The outcomes of each of the foregoing analyses were saved and used to compute time series correlations between each of the measures across all domains (for a total of more than 20,000 statistical tests), using the R forecast package. These are then summarized in a web report generated using Rmarkdown. Currently the only test is one that compares the results of the full workflow to a set of results cached on S3. Documentation of the code is minimal.

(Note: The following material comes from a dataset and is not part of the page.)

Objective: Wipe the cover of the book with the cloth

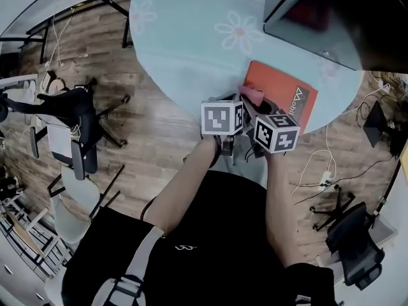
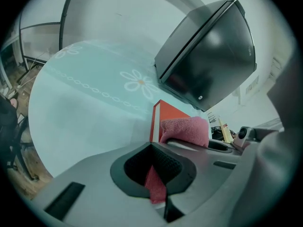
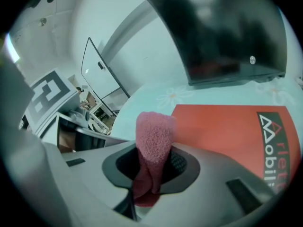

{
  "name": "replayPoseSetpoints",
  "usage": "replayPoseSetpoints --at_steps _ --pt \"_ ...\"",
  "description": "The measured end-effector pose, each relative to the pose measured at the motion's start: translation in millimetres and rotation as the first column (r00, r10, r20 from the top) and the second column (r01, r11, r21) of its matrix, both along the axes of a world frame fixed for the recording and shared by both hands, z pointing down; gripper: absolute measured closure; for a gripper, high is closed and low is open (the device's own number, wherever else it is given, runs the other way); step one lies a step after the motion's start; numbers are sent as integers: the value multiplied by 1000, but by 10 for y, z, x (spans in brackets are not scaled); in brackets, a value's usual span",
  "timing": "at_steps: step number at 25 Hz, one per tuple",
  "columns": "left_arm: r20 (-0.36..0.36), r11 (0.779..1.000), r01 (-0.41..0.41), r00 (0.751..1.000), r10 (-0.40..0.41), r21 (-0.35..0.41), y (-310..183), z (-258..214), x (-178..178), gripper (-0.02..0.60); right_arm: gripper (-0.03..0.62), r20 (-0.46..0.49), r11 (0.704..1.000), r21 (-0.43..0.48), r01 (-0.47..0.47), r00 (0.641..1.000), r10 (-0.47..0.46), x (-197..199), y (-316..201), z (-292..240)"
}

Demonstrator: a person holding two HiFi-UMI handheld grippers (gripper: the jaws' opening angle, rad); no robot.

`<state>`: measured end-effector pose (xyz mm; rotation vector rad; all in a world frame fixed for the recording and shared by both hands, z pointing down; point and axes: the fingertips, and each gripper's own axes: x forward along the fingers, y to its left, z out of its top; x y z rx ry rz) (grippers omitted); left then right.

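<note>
An orange-red book (image 1: pixel 282 96) lies flat at the near right edge of the round table (image 1: pixel 191 43), which wears a pale blue flowered cover. A pink cloth (image 1: pixel 250 94) sits bunched over the book's near left corner, between both grippers. My left gripper (image 2: pixel 154 176) is shut on a thin strip of the cloth (image 2: pixel 154 188). My right gripper (image 3: pixel 147 174) is shut on a thicker fold of the cloth (image 3: pixel 152 138), which sticks up above its jaws. The book's cover (image 3: pixel 232 129) spreads out ahead of the right gripper, and its spine (image 2: pixel 154 119) faces the left one.
A large dark case (image 1: pixel 322 14) stands on the table just beyond the book. Office chairs (image 1: pixel 73 136) stand on the wooden floor to the left, another chair (image 1: pixel 354 244) to the right. A power strip with cables (image 1: pixel 325 178) lies on the floor by the table.
</note>
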<state>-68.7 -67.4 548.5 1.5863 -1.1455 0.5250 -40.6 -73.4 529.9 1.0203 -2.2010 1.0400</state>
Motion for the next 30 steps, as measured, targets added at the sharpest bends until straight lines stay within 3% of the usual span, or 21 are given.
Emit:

After implementing the workflow on a single system, I then implemented it on a virtual machine in order to allow anyone anywhere to run it. I used the Vagrant software package to provision a virtual machine with all necessary requirements. Once installed, the user can run the entire workflow with a single command. In addition to running the entire data analysis workflow, the virtual machine also includes a web server that provides access to the results of all of the analyses, along with a data browser for the detailed results. This system is identical to the one exposed publicly at http://results.myconnectome.org. Documentation for installing and running the software is evolving.

Pain points

A number of pain points were encountered in the development of a reproducible analysis workflow. First, there were a number of processing stream operations that could not be implemented in this manner. In particular, some of the preprocessing operations required high-performance computing resources, which could not be generalized due to specifics of job submission systems. Second, there was a substantial amount of extra work necessary to generalize the code to work on an arbitrary system, primarily involving the identification and resolution of software dependencies. A third pain point involved the identification of appropriate technologies for sharing of a reproducible workflow. We have used a VM provisioned using Vagrant, but there are many other approaches that one might use. Finally, we struggled with identifying what level of user at whom we were targeting the project. We ultimately decided to make it easy to use for non-power-users, which required substantial extra work.

Key benefits

The reproducible workflow provides a number of important benefits. First, it provides a degree of detail that could not be feasibly included in the publication. Second, it increases the degree of trust amongst others in the field in the results that are presented in the publication. Third, it provides an example for others in our subfield of how to implement reproducible shared workflows.

Key tools

I have used Vagrant to allow any user to easily provision a virtual machine that includes all of the necesssary dependencies to run the workflow (see https://github.com/poldrack/myconnectome-vm).

Questions

What does "reproducibility" mean to you?

In the context of my case study, "reproducibility" means the ability to exactly reproduce the analysis workflow that was used to obtain the results reported in a manuscript. More generally, I take the term to also encompass the consistency of results across different workflows or datasets.

Why do you think that reproducibility in your domain is important?

The workflows used for neuroimaging data are highly complex with a great degree of analytic flexibility, which raises concerns regarding the reproducibility of results. We desperately need a greater degree of transparency in order to make research in our domain more reproducible.

How or where did you learn about reproducibility?

I think I primarily learned from negative examples; that is, from seeing other researchers whose research findings rely upon code that is not openly available and data that are not shared.

What do you see as the major challenges to doing reproducible research in your domain, and do you have any suggestions?

Human subjects issues and concerns about scooping are often raised here, but I think these are red herrings. The primary pitfall is that reproducible research practices make it harder to obtain splashy findings that get high-profile publications.

What do you view as the major incentives for doing reproducible research?

Increasing trust in one's research.

Are there any best practices that you'd recommend for researchers in your field?

Using version control software, and open sharing of data.